Friday, May 18, 2007

On Vintage 2005: "Perfection ... doesn't have much character"

Reading through Fiona Morrison's profile of Chambolle-Musigny, I was struck by the comments of leading producer Frédéric Mugnier on the 2005 Burgundy vintage: "There is something perfect about it but also something bothersome -- perfection almost doesn't have much character -- it needs aging to give it more character."

As Morrison reports in her October 2006 article for Wine & Spirits (a must-read; PDF file here), for Mugnier, "2004 is more intriguing; he finds the essence of Chambolle in the best wines." In contrast to the forgivingly perfect weather conditions in 2005, "2004 did not allow for errors, as it was riddled with traps such as risk of rot, disease and the temptation of excessively high yields."

It is not surprising that a producer of Mugnier's skill would find 2004 more interesting. 2004 was a winemaker's vintage, rewarding those with the most rigorous methods and highest standards of vinification while punishing lesser producers with under-ripe, austere wines. Reading through numerous producers' notes for 2005, I almost found a sense of boredom as they recited the same litany of vintage characteristics -- optimum weather, ample time for harvest, perfectly ripe, clean fruit with little, if any, sorting needed. Bruno Clair confessed that during the growing season, he had "nothing to do."

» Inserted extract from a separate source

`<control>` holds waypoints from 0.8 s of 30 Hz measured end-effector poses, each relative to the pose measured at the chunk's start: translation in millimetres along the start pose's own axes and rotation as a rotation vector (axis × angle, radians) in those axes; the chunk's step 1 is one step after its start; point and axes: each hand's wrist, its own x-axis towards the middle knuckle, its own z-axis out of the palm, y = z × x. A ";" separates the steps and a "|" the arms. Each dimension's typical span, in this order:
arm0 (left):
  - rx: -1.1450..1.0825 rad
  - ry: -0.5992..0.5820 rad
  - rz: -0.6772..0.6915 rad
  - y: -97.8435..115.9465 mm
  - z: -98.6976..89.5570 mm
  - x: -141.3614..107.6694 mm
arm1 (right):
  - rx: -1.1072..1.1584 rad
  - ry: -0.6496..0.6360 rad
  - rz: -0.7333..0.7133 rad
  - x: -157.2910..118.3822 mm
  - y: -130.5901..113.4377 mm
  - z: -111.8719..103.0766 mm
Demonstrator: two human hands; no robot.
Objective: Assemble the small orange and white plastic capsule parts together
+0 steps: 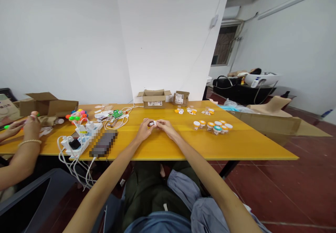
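Above the table, in front of my body, both hands meet around a small white piece. My left hand pinches it from the left, with some clear material showing by the fingertips. From the other side my right hand has its fingers closed on the same piece. The fingers cover most of it, so its exact kind is hidden. To the right stand several small clear jars with orange, teal and white lids. Farther back lie loose orange and white lid parts and small clear cups.
Two cardboard boxes stand at the wall. On the left are a power strip with white cables, a dark pixelated device and a cluster of coloured balls. Another person's hands work at the far left. The table's front edge is near me.
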 end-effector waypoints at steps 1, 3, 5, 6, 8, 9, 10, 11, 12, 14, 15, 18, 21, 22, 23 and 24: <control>0.001 0.003 0.002 -0.2 0.1 -0.1 | 0.003 0.000 0.004 0.1 0.3 -0.4; 0.008 0.002 0.011 -0.4 0.3 -0.4 | 0.008 0.000 0.010 0.4 0.9 -1.2; 0.017 -0.005 0.025 -0.4 0.6 -0.7 | 0.013 -0.003 0.012 1.0 1.7 -1.7; 0.021 -0.007 0.034 -0.6 0.8 -0.8 | 0.015 -0.004 0.011 1.5 2.3 -1.8; 0.028 -0.005 0.052 -1.1 1.1 -0.8 | 0.021 -0.005 0.012 2.5 3.5 -2.2; 0.032 -0.005 0.060 -1.5 1.2 -0.7 | 0.022 -0.007 0.014 3.1 4.2 -2.4; 0.035 -0.006 0.066 -2.0 1.2 -0.6 | 0.024 -0.008 0.016 3.6 4.9 -2.7; 0.038 -0.008 0.071 -2.4 1.1 -0.5 | 0.024 -0.010 0.017 3.9 5.5 -3.0; 0.041 -0.012 0.073 -2.6 1.0 -0.3 | 0.022 -0.012 0.018 4.2 6.1 -3.3; 0.044 -0.013 0.072 -2.6 0.7 -0.1 | 0.023 -0.014 0.015 4.3 6.8 -3.9; 0.044 -0.013 0.069 -2.3 0.6 0.0 | 0.025 -0.012 0.012 4.2 7.0 -4.0; 0.043 -0.011 0.059 -0.6 0.4 0.2 | 0.041 -0.006 0.003 3.9 7.2 -4.0; 0.055 -0.015 0.047 0.7 0.1 0.6 | 0.046 -0.004 0.003 3.9 7.1 -3.9; 0.060 -0.017 0.045 0.9 -0.1 0.8 | 0.044 -0.004 0.004 4.0 7.2 -4.1; 0.064 -0.019 0.044 1.0 -0.3 1.0 | 0.042 -0.006 0.005 4.0 7.2 -4.3; 0.067 -0.019 0.045 1.1 -0.4 1.2 | 0.039 -0.008 0.005 4.1 7.3 -4.7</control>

Yet it is interesting to juxtapose Mugnier's near disdain of "perfection," and his embrace of the challenges of a difficult vintage, with his professed non-interventionist approach to winemaking. "I'm wary of enology," Mugnier tells Morrison, and on his website states that "processes that traumatise the wine – over extraction, for example, or excessive woodiness – are limited to a minimum."

It becomes clear, then, that for Mugnier, the vigernon's work rests more in the vineyard than in the cellar. Tending the vines as a farmer -- with treatments against rot or pruning to reduce yields -- is the paramount work. Once the grapes are harvested and sorted, the "goal is to preserve the inherent quality of the grapes and not fiddle with them too much," as Morrison puts it. That is, to bring out the distinctive character of the vintage and the vineyard rather than achieve a certain generic standard of ripeness or concentration through interventionist techniques.

It also becomes clear what Mugnier means by perfection being "bothersome" and lacking "character." Young wines made from perfectly ripe fruit tend to lack transparency -- that is, they don't yield the distinctive characteristics of a particular vineyard, which are initially overwhelmed by blanket fruitiness. The "essence of Chambolle" is muted. Yet it is this quality of transparency -- "the ability to transmit clearly the underlying terroir," as Allen Meadows puts it -- that traditional Burgundy lovers prize most in their favorite wines.

Now Meadows is optimistic that the underlying terroir will shine through in these wines with age, but it may take twelve, fifteen, or twenty years for the very best '05s to reveal their distinctiveness and their greatness. People coming into Burgundy for the first time with the '05 vintage ought to know they have a long wait ahead of them. I shudder to think at the inevitable acts of infanticide that will be committed by those weaned on California pinot. Perhaps point chasers, if it is instant gratification that they desire, ought to follow Freddy Mugnier's advice and seek out wines from those many imperfect vintages.